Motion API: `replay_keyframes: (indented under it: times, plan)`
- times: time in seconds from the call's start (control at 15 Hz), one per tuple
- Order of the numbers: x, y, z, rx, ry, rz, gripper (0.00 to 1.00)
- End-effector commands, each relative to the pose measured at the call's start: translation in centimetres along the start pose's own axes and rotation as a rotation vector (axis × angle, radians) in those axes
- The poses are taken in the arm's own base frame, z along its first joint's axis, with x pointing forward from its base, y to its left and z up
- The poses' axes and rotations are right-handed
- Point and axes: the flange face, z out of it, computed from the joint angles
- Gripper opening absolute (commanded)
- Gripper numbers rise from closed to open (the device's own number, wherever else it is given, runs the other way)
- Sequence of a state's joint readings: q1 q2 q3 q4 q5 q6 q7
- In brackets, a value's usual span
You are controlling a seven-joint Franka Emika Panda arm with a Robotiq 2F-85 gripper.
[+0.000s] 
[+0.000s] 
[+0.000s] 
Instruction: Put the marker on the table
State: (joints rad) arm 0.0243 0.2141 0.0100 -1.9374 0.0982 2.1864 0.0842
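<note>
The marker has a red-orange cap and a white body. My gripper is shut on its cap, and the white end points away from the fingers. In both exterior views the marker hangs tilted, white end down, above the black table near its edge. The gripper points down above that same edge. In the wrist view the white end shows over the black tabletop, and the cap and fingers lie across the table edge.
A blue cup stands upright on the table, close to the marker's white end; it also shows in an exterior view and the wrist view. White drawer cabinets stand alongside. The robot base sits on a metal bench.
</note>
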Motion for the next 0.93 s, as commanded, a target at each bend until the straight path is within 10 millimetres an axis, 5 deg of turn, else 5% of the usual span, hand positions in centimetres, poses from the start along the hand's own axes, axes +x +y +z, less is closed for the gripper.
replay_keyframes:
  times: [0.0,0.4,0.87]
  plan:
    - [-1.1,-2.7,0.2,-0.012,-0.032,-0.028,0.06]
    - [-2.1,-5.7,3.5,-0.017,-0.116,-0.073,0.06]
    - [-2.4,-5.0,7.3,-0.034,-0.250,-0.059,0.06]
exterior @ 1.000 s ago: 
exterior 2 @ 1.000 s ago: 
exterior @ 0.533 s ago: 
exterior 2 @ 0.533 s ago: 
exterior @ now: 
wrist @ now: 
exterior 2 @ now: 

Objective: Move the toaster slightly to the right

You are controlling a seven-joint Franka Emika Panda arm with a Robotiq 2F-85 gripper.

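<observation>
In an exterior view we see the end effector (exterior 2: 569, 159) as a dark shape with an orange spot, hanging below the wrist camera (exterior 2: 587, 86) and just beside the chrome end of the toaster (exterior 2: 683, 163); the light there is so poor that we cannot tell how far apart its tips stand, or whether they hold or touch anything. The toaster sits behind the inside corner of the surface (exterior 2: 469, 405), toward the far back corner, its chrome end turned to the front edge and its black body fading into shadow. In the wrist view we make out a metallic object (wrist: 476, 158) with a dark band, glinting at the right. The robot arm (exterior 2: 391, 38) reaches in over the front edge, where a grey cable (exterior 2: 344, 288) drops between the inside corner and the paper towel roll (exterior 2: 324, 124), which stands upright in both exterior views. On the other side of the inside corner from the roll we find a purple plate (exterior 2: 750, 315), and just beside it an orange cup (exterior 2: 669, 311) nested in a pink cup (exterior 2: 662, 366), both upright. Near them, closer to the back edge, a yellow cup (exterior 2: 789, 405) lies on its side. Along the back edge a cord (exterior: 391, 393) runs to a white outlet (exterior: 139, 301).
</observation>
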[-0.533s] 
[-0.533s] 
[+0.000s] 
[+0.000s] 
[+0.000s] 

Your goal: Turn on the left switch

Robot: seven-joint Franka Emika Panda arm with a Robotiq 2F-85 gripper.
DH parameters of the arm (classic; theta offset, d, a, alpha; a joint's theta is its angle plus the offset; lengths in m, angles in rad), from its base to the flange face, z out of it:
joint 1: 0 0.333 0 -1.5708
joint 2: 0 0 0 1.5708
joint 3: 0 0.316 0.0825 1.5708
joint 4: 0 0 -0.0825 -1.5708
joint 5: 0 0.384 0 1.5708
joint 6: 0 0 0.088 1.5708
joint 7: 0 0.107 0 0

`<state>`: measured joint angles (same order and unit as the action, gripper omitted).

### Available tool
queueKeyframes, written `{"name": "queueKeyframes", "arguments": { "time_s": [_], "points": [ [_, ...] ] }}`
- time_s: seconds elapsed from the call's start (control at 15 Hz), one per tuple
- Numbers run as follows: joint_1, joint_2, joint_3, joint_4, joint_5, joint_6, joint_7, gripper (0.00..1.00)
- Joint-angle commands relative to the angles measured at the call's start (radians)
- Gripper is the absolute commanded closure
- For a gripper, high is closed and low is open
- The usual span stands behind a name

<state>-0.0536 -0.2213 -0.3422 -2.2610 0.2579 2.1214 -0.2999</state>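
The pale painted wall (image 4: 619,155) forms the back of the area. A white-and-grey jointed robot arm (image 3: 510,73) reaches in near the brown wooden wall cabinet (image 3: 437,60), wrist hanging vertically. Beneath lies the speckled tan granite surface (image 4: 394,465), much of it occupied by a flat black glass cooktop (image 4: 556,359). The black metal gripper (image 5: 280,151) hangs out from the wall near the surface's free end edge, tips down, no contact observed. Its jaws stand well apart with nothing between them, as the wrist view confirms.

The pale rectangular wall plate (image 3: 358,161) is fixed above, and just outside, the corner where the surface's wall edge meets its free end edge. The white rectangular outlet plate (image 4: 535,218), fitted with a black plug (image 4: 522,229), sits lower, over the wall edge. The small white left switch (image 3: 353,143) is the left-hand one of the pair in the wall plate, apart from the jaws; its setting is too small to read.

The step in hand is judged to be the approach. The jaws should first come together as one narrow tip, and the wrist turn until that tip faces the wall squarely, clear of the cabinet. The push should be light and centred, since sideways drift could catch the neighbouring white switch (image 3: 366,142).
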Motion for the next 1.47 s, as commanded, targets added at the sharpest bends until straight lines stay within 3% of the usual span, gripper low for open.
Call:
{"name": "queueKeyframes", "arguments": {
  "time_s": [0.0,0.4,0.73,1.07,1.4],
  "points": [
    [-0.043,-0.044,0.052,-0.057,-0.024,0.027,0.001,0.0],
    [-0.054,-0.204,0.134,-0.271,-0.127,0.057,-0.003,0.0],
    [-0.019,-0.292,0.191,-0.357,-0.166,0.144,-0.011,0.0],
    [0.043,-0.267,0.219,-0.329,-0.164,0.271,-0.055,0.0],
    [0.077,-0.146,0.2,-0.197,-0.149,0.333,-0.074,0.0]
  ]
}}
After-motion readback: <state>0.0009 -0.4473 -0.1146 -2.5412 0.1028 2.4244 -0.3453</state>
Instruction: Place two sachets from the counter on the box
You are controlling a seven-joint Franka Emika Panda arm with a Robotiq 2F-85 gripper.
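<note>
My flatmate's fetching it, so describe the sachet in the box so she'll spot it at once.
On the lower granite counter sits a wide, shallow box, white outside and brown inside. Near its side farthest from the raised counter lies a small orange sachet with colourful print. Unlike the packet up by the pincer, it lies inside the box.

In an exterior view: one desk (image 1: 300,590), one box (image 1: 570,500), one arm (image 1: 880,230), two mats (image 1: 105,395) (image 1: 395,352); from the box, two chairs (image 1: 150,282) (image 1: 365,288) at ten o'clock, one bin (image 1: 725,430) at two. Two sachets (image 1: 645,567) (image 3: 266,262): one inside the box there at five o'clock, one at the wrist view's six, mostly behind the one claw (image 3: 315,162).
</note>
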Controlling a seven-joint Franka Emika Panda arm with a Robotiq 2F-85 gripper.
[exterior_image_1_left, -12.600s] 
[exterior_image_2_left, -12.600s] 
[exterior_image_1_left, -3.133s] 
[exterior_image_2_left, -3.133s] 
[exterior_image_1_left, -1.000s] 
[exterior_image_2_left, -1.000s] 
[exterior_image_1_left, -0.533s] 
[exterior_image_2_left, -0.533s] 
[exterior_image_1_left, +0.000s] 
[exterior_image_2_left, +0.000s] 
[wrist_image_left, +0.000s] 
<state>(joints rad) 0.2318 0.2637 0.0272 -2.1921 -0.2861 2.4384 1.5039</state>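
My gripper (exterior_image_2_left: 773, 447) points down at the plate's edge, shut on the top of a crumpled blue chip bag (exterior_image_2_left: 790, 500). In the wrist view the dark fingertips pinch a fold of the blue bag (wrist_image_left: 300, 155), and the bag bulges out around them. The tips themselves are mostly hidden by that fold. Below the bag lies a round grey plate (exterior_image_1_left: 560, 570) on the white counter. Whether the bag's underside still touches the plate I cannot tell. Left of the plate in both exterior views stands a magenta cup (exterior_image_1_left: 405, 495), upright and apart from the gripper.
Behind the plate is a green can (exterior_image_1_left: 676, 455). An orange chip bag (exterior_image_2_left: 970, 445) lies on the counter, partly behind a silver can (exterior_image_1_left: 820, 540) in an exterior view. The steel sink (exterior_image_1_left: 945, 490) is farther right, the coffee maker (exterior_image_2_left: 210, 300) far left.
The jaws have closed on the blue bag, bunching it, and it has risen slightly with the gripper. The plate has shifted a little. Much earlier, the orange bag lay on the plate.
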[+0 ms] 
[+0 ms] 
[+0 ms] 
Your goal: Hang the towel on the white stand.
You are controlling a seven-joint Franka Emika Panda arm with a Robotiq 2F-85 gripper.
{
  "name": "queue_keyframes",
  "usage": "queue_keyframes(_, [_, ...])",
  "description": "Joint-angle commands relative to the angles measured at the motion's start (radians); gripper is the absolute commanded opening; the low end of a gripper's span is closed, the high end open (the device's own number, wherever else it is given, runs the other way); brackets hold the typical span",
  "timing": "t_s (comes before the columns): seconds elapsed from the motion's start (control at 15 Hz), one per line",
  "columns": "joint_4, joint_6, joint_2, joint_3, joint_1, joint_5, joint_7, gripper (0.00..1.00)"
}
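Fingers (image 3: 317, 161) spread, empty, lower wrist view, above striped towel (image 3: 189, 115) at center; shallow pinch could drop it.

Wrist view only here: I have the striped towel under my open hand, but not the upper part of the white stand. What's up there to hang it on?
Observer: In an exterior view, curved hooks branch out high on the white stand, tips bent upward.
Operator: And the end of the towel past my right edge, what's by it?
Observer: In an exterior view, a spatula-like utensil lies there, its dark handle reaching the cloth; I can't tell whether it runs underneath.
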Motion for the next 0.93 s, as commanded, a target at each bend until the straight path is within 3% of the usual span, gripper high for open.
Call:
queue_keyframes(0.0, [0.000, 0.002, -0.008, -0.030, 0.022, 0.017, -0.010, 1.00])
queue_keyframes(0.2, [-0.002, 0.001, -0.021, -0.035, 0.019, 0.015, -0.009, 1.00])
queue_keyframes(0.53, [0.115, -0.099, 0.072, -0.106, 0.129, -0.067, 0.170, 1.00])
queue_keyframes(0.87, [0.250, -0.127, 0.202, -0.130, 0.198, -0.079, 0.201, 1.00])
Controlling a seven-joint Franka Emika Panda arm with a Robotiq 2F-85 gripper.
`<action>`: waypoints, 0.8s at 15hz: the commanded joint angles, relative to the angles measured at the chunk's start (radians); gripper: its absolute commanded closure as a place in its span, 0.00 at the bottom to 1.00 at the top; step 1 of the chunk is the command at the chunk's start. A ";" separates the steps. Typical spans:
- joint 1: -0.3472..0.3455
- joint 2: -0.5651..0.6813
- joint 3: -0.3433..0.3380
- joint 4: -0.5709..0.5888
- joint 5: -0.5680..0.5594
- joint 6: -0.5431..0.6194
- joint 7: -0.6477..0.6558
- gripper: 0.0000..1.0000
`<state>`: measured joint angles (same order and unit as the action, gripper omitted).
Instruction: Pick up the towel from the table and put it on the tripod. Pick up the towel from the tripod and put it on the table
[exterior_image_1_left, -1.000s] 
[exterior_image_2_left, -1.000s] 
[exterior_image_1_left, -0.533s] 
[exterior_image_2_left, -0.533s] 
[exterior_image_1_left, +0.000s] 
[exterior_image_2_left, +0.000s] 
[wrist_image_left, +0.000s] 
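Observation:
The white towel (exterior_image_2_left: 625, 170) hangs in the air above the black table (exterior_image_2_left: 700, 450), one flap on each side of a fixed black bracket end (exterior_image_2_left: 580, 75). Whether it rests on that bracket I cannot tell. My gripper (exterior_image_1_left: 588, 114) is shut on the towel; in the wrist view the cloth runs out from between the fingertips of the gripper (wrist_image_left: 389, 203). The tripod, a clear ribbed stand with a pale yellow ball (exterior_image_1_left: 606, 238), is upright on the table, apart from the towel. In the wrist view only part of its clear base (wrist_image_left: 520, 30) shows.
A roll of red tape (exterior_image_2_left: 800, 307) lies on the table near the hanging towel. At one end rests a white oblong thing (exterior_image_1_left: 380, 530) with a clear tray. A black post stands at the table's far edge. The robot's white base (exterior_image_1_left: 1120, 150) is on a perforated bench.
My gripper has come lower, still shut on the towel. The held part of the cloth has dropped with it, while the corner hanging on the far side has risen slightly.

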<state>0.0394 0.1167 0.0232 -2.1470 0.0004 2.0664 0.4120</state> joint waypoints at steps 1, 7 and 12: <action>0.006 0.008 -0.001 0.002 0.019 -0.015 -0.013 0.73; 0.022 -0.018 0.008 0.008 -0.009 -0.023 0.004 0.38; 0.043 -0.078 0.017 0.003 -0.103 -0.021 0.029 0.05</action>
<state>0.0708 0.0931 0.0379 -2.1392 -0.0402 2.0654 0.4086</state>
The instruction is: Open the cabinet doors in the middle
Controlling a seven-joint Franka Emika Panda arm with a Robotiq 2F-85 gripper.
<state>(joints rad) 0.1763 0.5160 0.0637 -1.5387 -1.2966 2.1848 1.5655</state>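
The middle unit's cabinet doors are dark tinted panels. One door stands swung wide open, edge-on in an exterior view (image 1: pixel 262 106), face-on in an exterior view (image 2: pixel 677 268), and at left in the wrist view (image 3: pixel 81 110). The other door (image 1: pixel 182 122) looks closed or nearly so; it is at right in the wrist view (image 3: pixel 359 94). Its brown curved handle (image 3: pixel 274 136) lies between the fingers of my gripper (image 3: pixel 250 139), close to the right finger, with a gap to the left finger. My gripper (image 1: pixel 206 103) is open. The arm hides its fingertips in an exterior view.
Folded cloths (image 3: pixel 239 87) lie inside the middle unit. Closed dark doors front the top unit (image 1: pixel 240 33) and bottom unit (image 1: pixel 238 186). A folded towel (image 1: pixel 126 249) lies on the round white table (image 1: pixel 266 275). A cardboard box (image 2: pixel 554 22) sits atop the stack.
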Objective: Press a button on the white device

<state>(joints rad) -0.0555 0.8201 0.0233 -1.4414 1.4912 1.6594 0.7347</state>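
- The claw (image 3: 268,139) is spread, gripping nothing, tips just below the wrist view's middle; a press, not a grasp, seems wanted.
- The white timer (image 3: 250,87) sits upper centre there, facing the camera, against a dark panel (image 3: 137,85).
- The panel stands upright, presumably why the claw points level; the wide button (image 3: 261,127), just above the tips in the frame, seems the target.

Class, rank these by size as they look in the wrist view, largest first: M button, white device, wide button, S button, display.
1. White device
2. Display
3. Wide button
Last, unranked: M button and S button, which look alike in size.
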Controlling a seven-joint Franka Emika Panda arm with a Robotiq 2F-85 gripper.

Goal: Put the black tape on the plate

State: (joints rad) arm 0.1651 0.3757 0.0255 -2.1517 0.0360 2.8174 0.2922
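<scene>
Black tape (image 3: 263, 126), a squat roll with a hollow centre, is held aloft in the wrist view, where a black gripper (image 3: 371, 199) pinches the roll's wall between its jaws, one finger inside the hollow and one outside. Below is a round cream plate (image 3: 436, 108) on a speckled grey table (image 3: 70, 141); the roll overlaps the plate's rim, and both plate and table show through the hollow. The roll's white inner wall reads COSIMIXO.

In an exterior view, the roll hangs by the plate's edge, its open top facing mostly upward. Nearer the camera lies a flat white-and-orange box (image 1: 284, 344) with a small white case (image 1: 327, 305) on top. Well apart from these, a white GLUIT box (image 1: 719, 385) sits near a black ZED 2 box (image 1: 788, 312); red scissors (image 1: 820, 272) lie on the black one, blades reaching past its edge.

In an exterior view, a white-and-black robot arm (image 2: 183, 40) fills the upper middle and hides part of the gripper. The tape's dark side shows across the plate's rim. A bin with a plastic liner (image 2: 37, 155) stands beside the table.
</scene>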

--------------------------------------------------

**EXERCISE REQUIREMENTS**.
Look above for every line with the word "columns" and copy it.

**WRITTEN SOLUTION**.
  "timing": "t_s (comes before the columns): seconds elapsed from the motion's start (control at 15 Hz), one per line",
  "columns": "joint_4, joint_6, joint_2, joint_3, joint_1, joint_5, joint_7, gripper (0.00..1.00)"

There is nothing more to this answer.